Body image perception
Body image perception was evaluated using a five-point Likert scale adapted from a study on body image perception in university students(Reference Ansari, Clausen and Mabhala26). Adolescent girls were asked, ‘In your opinion, are you…’ with response options including ‘Far too thin’, ‘A little too thin’, ‘Just right’, ‘A little overweight’ and ‘Very overweight’. They were also asked whether they were satisfied with their current body weight or shape (yes/no). For analysis, the five responses were categorised into three groups: ‘Too thin’, ‘Just right’ and ‘Too fat’.
Food insecurity
Food insecurity was measured by the Household Food Insecurity Access Scale, which has a nine-item scale consisting of an occurrence question followed by a frequency of occurrence question during the previous month, which is a structured, standardised and validated tool developed by the United States Agency for International Development-funded Food and Nutrition Technical Assistance project. The participant’s response indicated a frequency of occurrence of never, rarely (1–2 times), sometimes (3–10 times) and often (> 10 times) for each of the questions, over the previous 4 weeks. Households that experienced none of the food insecurity (access) conditions, or just rarely experienced worry, were considered food-secure; otherwise, they were considered food-insecure(Reference Coates, Swindale and Bilinsky27).
Mass media exposure
Respondents were asked about the frequency of their newspaper reading, radio listening or television watching. Those who reported engaging with any of these media at least once a week were considered to have regular exposure to that form of media(20).
Meal frequency
The frequency of meals was obtained by asking the participants to identify the meals they usually had as breakfast, morning snack, lunch, afternoon snack, dinner and evening snack. Foods eaten between 07.00–09.00, 11.30–14.00 and 18.30–21.30 were regarded as breakfast, lunch and dinner, respectively, otherwise considered as snacks.
Data quality control
The data collection tool (questionnaire) was initially prepared in English, then translated into the local language (Amharic) for data gathering and subsequently retranslated into English to ensure consistency. Data collectors received 2 d of training on the study’s objectives, the data collection process, how to use photographs of utensils for portion size estimation and proper interaction with participants. A pretest of the questionnaire was conducted with 5 %(Reference Gibson and Ferguson21) of the adolescent girls in the study area. The data collection process was supervised by a supervisor and the principal investigator, with daily checks for completeness. To maintain validity, the food portion weighing scale was recalibrated to zero after each measurement.
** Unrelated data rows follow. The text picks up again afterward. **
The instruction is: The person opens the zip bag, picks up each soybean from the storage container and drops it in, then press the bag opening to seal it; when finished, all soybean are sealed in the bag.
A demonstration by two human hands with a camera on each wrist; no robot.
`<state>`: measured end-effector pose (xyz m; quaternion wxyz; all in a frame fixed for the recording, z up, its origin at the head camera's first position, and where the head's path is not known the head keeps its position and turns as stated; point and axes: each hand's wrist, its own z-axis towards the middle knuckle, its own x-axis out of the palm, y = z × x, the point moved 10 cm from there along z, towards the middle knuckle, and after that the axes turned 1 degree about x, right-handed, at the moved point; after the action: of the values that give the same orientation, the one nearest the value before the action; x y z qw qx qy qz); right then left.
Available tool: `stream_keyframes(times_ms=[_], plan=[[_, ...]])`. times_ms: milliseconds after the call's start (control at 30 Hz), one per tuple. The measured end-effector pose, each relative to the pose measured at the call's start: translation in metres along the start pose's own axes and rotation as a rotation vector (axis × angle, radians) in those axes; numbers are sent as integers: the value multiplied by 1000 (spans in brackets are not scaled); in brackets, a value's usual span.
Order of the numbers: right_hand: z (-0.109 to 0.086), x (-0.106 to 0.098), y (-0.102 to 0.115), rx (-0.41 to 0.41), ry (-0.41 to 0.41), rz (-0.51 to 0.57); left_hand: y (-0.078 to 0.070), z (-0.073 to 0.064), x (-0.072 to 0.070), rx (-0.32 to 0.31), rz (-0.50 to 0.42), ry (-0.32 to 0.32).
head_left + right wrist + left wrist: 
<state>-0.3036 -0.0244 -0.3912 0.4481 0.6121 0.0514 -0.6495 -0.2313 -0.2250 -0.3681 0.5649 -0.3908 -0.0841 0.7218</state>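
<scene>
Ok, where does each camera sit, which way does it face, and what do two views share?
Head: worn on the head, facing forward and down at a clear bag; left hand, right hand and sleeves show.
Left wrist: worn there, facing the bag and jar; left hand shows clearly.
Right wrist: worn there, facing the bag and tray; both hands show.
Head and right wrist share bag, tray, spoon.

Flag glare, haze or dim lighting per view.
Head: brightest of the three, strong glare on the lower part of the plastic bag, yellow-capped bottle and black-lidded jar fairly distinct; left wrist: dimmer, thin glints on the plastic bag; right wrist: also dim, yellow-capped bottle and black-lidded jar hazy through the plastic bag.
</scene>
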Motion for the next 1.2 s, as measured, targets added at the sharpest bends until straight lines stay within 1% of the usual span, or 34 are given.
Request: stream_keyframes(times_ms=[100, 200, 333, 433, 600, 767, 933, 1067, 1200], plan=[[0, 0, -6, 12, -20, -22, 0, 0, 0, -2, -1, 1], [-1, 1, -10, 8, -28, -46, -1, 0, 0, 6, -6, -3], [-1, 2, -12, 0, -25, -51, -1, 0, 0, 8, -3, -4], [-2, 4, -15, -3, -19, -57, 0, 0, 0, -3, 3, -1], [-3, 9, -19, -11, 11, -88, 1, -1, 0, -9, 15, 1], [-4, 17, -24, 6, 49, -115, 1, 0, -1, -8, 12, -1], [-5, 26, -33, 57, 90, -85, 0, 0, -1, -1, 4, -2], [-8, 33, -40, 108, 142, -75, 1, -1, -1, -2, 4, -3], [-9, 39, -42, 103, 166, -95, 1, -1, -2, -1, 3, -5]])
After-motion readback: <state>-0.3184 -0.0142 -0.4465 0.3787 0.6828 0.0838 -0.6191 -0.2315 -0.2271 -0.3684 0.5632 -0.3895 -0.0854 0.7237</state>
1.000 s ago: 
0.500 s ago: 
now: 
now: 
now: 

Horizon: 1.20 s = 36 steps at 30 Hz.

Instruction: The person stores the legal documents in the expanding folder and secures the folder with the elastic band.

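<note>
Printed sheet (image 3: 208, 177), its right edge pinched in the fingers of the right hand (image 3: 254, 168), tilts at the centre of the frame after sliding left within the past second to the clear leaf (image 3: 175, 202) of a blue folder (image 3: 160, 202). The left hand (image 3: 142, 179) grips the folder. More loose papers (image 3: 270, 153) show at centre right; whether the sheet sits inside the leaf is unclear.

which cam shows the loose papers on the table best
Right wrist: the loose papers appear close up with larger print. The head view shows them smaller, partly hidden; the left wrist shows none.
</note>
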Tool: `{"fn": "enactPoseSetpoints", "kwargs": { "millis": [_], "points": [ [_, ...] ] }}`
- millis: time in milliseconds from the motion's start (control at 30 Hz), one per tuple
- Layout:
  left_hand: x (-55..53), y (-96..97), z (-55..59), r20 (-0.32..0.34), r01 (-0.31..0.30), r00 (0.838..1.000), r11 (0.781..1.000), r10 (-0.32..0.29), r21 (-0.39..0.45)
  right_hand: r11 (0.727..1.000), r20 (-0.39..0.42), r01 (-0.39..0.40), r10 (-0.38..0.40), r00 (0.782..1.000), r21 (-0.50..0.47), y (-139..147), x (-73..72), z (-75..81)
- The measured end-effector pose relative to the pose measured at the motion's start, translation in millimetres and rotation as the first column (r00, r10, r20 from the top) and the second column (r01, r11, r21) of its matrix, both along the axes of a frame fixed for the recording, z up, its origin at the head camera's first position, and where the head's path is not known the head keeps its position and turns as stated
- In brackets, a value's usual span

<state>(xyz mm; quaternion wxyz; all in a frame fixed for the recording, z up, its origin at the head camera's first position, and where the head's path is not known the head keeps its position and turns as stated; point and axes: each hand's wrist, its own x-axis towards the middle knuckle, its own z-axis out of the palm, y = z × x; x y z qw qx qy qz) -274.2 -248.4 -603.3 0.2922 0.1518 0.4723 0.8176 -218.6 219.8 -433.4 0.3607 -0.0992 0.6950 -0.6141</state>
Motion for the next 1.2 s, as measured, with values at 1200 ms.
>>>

Data management and analysis
The nutrient values per 100 g of each food item were mainly sourced from the Ethiopian food composition tables(28,29) . To determine the nutrient content of purchased foods, the nutritional information on their labels was used for analysis. These data were then input into Elizabeth Stewart Hands and Associates FOOD PROCESSOR software version 8·1 to build a nutrient database. The portion sizes of food items, obtained from a multiple-pass 24-h dietary recall, were manually converted into corresponding weights in grams. Subsequently, the daily intake values in grams were entered into the nutrient database. The software then computed the nutrient values for the portions of each food consumed by each individual. The results were transferred to Excel and exported to the Statistical Package for Social Sciences (SPSS) for further analysis.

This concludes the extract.